One notable difference between Debian/Ubuntu and Fedora is
that Debian/Ubuntu uses mod_http2 included with the upstream
Apache httpd source. Fedora is using the newer, stand-alone
module (which is the upstream source for the http2 module).
Ubuntu 22.04.1 has httpd-2.4.52 with mod_http2-1.15.26 (per
MOD_HTTP2_VERSION in modules/http2/h2_version.h).
Fedora 37, 36, and rawhide have httpd-httpd-2.4.54 with
mod_http2-2.0.9. They also have curl-7.86 in rawhide (where
I've done the most testing), 7.85.0 in 37, and 7.82.0 in 36.
Interestingly, if I build the same git source rpm against
RHEL-9 which has httpd-2.4.53 and mod_http2-1.15.19, I don't
see any failures.
I'm tempted to do a build of mod_http2-1.x or the embedded
mod_http2 and test with that, but I have not yet made time
to do so.
Searching for errors similar to what I found in the test
failures, I found an old curl issue and a related Fedora
bug:
https://github.com/curl/curl/issues/3750
https://bugzilla.redhat.com/show_bug.cgi?id=1690971
Of course, these are from 2019 so you'd think this
particular issue was long-gone. But perhaps with mod_http2
still being actively developed, similar bugs can crop up.
> I can try a Fedora chroot or vm, but it may take some time to set up. It
> also sounds like you're not able to reproduce it locally on a Fedora
> system? Have you tried "./t5559-* --stress"?

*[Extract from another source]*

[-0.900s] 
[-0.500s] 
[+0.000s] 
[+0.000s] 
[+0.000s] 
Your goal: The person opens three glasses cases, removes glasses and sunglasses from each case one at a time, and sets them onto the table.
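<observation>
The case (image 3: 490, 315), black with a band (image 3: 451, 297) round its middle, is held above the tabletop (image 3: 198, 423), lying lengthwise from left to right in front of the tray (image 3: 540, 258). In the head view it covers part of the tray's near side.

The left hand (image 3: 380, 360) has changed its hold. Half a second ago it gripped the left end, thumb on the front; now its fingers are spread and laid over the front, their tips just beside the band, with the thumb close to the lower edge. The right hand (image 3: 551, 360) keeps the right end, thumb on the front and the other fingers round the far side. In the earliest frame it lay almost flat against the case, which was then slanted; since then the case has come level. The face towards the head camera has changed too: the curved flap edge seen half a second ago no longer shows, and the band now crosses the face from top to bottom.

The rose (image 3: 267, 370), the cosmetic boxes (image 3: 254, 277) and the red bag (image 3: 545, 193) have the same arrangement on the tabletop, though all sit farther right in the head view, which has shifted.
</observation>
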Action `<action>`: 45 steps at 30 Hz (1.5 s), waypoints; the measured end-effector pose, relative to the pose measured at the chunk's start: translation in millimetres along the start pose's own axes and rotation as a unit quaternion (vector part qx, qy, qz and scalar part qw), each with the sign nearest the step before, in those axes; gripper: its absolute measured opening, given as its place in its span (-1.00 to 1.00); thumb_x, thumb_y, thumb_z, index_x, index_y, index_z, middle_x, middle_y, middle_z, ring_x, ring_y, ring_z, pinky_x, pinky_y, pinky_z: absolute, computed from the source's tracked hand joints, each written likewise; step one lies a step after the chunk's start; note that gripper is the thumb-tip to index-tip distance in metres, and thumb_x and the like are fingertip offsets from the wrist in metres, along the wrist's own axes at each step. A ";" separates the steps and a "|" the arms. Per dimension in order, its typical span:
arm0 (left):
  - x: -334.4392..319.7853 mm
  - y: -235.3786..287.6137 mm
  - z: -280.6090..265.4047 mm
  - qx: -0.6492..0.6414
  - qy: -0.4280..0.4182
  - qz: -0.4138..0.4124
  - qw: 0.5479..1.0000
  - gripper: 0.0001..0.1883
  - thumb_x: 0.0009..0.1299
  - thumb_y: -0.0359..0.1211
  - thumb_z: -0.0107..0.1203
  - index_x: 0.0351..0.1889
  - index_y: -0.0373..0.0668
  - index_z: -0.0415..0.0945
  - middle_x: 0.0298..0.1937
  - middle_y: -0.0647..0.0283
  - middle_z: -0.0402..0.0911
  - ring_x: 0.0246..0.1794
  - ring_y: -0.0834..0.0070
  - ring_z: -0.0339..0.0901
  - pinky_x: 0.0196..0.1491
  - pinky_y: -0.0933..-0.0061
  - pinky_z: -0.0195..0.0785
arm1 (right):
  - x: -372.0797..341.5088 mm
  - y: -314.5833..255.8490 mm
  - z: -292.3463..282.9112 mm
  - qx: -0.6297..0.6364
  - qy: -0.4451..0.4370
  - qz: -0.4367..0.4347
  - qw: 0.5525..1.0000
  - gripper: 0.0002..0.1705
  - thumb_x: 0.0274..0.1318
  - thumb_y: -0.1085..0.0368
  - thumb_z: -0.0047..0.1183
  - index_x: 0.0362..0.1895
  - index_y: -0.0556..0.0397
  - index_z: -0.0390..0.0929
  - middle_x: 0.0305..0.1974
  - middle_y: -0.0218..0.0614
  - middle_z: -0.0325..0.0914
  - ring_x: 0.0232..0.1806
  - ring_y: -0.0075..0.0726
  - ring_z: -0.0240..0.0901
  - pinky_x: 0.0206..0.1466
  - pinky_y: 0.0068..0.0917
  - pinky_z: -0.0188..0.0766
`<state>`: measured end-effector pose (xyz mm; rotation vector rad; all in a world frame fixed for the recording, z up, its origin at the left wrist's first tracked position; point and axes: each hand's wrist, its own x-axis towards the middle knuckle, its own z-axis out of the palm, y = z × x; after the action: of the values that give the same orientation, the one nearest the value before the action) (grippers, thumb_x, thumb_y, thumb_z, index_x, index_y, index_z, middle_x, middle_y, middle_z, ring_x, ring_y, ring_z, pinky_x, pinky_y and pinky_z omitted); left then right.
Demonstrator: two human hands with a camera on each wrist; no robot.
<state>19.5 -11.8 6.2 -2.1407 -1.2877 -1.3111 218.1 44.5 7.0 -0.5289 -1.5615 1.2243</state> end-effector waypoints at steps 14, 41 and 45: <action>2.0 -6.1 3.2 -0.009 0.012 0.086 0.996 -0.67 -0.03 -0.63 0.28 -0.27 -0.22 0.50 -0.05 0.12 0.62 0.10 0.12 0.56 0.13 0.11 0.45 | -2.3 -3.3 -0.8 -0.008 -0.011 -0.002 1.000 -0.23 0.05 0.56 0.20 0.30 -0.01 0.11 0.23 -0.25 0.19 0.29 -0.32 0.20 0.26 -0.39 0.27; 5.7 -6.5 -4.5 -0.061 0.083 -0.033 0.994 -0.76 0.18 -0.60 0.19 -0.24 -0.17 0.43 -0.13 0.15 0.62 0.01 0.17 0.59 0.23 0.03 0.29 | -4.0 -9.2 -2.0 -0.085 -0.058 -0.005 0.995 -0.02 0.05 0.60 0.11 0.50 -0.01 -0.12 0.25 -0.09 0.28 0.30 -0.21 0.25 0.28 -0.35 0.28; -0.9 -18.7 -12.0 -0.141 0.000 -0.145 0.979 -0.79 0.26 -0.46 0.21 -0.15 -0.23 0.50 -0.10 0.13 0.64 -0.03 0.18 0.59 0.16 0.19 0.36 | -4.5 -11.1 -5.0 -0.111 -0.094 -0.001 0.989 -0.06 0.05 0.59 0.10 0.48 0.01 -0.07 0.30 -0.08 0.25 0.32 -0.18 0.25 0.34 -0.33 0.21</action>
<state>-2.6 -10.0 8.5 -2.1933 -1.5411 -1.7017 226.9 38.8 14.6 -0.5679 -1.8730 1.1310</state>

I had, but at the time the failures I got seemed unrelated,
particularly because they triggered on earlier tests and
somewhat randomly.
After I changed the test to append $test_count to err so I
could see the reason for the failure more clearly, I think
they are more similar.
With --stress, http2 fails at various points with errors
like:
expecting success of 5559.6 'fetch changes via http':
echo content >>file &&
git commit -a -m two &&
git push public &&
(cd clone && git pull) &&
test_cmp file clone/file
+++ echo content
+++ git commit -a -m two
[main 5647d5f] two
Author: A U Thor <author@example•com>
1 file changed, 1 insertion(+)
+++ git push public
To /builddir/build/BUILD/git-2.39.0.rc2/t/trash directory.t5559-http-fetch-smart-http2.stress-13/httpd/www/repo.git
f39a923..5647d5f main -> main
+++ cd clone
+++ git pull
error: RPC failed; curl 16 Error in the HTTP2 framing layer
fatal: expected flush after ref listing
error: last command exited with $?=1
not ok 6 - fetch changes via http
or sometimes with the same error in test 30, as below.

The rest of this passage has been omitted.